Is Rio de Janeiro living in a state of civil war? Can the violence breaking out in its slums be compared to conflicts in Chechnya and the Sudan? Is the city on the edge of an abysm because of drug trafficking?

The discussion, which seems useless to me, returned once again because of the publication on Oct. 12 in the British newspaper “The Independent” the story “The city of cocaine and carnage.” The story provoked emotional reactions and a letter of protest from the governor of Rio addressed to the British government.

The discussion seems useless to me because, independent of the exaggerations that the story told, in its essence it was correct: the problem of violence in cities such as Rio, So Paulo and Belo Horizonte is very serious because they are the biggest in the richest part of the country.

The facts narrated daily by newspapers show how these cities are in conflict, mainly in their poorest areas dominated by the gangs that fight among themselves and confront police forces as equals.

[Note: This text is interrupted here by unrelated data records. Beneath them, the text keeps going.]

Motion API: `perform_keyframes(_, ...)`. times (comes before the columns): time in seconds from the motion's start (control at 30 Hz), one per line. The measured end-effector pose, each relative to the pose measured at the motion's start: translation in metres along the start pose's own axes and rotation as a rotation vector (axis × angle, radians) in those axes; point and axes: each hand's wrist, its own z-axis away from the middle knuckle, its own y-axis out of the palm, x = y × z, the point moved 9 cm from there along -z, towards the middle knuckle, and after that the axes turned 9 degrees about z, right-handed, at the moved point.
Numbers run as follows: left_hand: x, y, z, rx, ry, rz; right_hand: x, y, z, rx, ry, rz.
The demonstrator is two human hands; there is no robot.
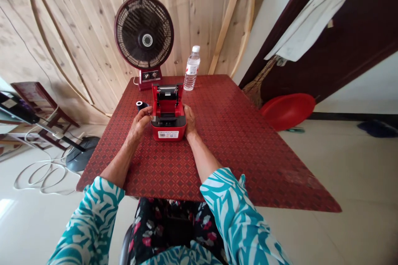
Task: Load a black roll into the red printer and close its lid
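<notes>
Two hands are reaching around a red label printer point(168, 129), whose lid point(168, 96) is standing open, on a red patterned surface point(236, 161). The left hand point(141, 123) is curling its fingers point(148, 111) against a black roll point(139, 105), though any grip is unclear, while the right hand point(190, 121) is lying against the printer's side.

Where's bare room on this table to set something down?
Widest bare stretch: the tabletop right of the printer and right hand. A narrower strip lies left of the left hand. Crowded: around the printer, where the roll, fan and bottle sit.
</notes>
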Motion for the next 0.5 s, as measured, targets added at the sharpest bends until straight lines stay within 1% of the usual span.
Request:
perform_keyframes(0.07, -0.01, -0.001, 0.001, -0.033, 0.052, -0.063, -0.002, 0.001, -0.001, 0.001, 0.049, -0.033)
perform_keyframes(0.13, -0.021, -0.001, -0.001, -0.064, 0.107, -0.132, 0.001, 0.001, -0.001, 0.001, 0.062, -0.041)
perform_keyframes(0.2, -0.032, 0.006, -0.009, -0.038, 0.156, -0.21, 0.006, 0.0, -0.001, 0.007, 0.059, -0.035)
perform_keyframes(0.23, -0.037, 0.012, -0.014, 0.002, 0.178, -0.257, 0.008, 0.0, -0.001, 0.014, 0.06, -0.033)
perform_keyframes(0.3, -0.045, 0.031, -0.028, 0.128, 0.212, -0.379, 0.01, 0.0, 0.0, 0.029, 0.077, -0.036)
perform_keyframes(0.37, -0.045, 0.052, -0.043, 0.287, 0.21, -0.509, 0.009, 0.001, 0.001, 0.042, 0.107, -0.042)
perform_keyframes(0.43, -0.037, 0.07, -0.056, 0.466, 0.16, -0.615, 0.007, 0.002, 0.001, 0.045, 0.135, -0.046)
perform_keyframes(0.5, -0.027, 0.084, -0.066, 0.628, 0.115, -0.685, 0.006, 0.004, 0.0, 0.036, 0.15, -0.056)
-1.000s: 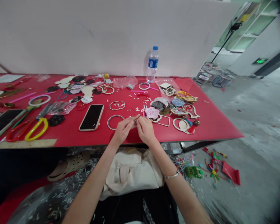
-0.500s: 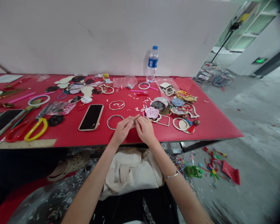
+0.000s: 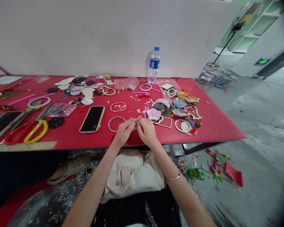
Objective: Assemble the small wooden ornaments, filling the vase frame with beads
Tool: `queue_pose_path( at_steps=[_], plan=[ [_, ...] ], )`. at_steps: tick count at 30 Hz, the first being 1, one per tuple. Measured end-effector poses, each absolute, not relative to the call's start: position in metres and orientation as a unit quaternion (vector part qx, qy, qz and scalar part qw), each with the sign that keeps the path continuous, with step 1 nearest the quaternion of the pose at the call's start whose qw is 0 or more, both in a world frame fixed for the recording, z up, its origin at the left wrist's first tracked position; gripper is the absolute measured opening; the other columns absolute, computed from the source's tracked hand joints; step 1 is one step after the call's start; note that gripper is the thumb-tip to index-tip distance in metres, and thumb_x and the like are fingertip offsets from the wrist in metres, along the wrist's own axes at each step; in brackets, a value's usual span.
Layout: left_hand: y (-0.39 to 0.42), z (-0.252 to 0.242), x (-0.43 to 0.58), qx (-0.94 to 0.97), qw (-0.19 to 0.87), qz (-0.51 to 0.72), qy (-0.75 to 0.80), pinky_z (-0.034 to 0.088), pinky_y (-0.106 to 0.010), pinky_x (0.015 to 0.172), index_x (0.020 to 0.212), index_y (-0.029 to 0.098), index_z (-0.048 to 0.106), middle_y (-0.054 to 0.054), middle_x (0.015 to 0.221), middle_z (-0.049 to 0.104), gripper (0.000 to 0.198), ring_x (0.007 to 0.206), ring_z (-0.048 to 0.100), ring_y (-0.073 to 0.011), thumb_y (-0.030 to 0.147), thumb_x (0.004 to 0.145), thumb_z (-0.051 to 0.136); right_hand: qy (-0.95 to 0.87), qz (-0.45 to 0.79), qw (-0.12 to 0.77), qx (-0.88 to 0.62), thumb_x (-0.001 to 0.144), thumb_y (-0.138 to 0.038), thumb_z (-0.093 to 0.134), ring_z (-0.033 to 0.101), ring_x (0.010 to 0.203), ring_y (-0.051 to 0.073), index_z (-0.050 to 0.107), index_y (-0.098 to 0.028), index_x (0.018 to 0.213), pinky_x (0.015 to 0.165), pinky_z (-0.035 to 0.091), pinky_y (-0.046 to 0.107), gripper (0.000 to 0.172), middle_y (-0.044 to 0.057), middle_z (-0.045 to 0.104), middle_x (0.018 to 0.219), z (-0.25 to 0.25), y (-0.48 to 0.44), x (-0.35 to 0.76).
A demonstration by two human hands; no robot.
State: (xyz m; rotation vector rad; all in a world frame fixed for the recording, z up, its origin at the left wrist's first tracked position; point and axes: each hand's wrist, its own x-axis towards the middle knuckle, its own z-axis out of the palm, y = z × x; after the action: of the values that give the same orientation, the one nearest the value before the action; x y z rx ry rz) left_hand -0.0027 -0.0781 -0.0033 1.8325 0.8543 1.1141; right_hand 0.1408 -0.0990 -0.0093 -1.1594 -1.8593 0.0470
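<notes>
My left hand [image 3: 125, 130] and my right hand [image 3: 145, 129] meet over the front edge of the red table [image 3: 80, 142]. The fingers of both are pinched together around something small and dark, mostly hidden by the fingertips; its kind cannot be made out. Just left of my left hand lies a round hoop [image 3: 116, 124]. Beyond my right hand are a pink flower piece [image 3: 153, 114] and a thin square frame [image 3: 166, 122]. A wavy-edged frame [image 3: 118, 107] lies farther back, with white scraps inside it.
A phone [image 3: 92, 119] and yellow-handled scissors [image 3: 36, 132] lie to the left. At the back stands a water bottle [image 3: 154, 66]. Frames, tassels and a round bead [image 3: 198, 124] crowd the right side. A cream bag [image 3: 134, 176] rests on my lap.
Both hands stay pinched together in almost the same place, with only a slight shift of the fingers. Nothing on the table has moved.
</notes>
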Motion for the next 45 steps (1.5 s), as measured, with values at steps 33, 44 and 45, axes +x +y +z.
queue_pose_path(
  at_steps=[33,44,45],
  plan=[
    [-0.0795,-0.0002,-0.0022,0.716,0.43,0.437,0.334,0.042,-0.036,0.106,0.123,0.016,0.063,-0.01,0.128,0.063,0.041,0.12,0.057,-0.0222,0.039,0.092,0.047,-0.754,0.029,0.461,-0.467,0.094,-0.02,0.035,0.051,0.072,0.018,0.045,-0.022,0.074,0.073,0.039,0.032,0.022,0.003,0.056,0.072,-0.009,-0.0993,0.1425],
    [-0.08,-0.0005,-0.0008,0.729,0.426,0.43,0.32,0.044,-0.036,0.103,0.124,0.017,0.062,-0.011,0.128,0.062,0.042,0.116,0.06,-0.022,0.039,0.092,0.046,-0.741,0.002,0.451,-0.498,0.09,-0.019,0.04,0.049,0.065,0.017,0.045,-0.022,0.066,0.072,0.037,0.032,0.025,0.001,0.052,0.063,-0.0102,-0.1001,0.1406],
    [-0.0798,-0.0007,-0.0006,0.731,0.425,0.428,0.319,0.045,-0.035,0.102,0.123,0.016,0.063,-0.011,0.128,0.062,0.042,0.116,0.06,-0.022,0.039,0.092,0.046,-0.738,-0.002,0.451,-0.502,0.089,-0.019,0.041,0.049,0.064,0.017,0.044,-0.022,0.065,0.072,0.036,0.032,0.025,0.0,0.051,0.061,-0.0108,-0.1001,0.1406]
  ],
)
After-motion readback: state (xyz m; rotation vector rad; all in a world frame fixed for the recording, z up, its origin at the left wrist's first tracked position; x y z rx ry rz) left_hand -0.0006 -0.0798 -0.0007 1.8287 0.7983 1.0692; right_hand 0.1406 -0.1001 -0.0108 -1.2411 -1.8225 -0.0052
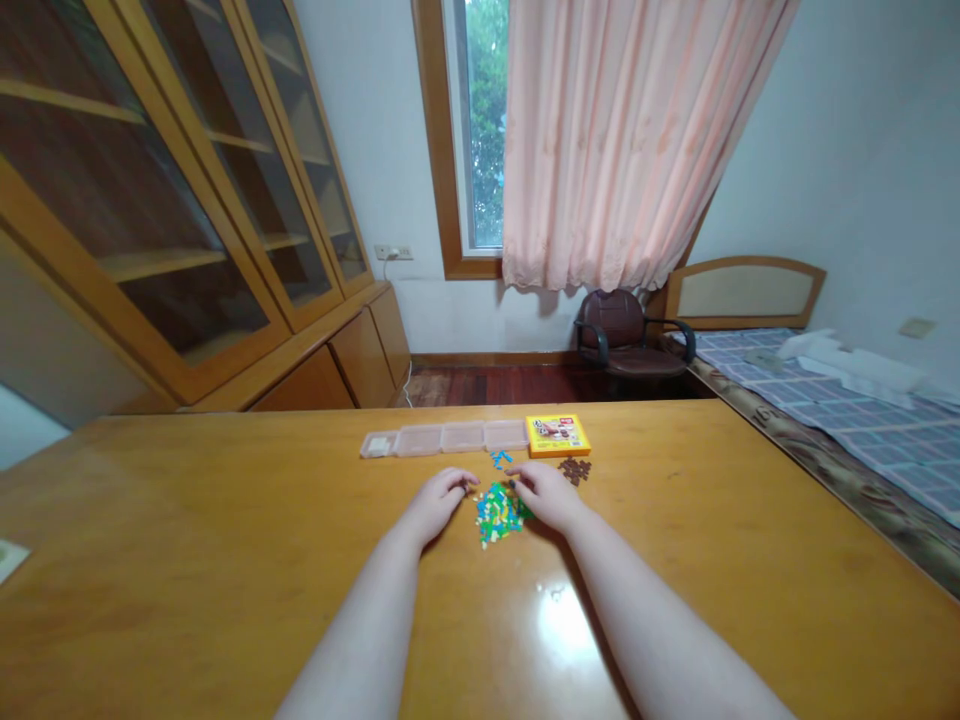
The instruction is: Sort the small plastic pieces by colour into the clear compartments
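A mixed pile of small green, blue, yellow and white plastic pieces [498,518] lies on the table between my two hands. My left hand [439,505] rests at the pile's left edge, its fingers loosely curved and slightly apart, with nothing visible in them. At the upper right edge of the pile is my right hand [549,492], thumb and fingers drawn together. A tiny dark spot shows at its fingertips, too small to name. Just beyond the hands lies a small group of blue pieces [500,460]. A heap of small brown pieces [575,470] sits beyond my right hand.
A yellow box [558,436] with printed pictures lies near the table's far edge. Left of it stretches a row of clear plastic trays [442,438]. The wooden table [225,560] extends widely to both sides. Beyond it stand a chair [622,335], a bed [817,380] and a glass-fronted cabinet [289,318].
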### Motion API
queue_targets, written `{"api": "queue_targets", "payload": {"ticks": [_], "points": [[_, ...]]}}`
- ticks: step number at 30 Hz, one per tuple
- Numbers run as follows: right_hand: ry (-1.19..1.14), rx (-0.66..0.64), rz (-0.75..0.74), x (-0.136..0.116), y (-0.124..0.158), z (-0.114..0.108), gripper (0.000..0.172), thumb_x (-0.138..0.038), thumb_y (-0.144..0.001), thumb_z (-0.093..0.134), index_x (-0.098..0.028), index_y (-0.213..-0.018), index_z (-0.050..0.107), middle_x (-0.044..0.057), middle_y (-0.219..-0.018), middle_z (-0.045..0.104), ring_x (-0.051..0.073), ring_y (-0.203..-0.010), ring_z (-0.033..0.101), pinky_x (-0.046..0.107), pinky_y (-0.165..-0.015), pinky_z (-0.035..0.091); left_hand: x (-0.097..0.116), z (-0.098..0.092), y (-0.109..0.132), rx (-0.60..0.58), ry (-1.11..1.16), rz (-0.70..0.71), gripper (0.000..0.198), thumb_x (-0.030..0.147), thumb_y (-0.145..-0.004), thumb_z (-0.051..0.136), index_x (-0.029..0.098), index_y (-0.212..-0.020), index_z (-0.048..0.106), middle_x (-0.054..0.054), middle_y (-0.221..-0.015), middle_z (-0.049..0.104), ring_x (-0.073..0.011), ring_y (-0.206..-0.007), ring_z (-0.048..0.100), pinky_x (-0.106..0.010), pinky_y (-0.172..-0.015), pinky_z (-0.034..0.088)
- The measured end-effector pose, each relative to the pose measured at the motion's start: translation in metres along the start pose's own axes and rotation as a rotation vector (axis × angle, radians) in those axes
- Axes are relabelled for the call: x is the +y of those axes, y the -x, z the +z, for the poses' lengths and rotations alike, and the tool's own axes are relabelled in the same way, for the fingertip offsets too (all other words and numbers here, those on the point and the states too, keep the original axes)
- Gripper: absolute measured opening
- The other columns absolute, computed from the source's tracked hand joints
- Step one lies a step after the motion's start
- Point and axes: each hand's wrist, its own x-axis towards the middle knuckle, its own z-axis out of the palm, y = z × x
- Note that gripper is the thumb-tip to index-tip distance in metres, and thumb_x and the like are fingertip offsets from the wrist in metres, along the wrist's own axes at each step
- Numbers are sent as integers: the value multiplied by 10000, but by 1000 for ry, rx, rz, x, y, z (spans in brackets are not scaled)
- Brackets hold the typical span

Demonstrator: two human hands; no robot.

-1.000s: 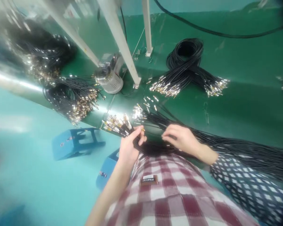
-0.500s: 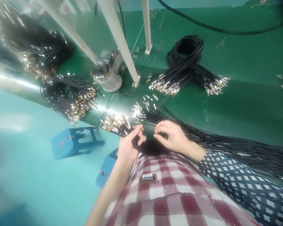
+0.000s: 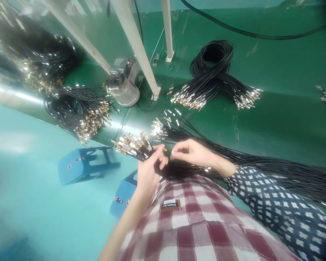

What worries me most is not reality, which is known, described in the story in “The Independent,” but another question: are journalists in Rio who are on the front lines of the coverage of this “war” able to perform their duties safely and independently?

After the killing of reporter Tim Lopes of the Globo TV network in June 2002, it became much more difficult to enter the slums. This means that we are not furnishing readers information collected on location and that today we have practically only one source for the news, the police.

We live in a conflict: we either take risks to guarantee the right for readers to have access to information and the right of residents in the occupied neighborhoods to tell about their version of events, or we deprive them of these rights in the name of safety, which is legitimate but anguishing.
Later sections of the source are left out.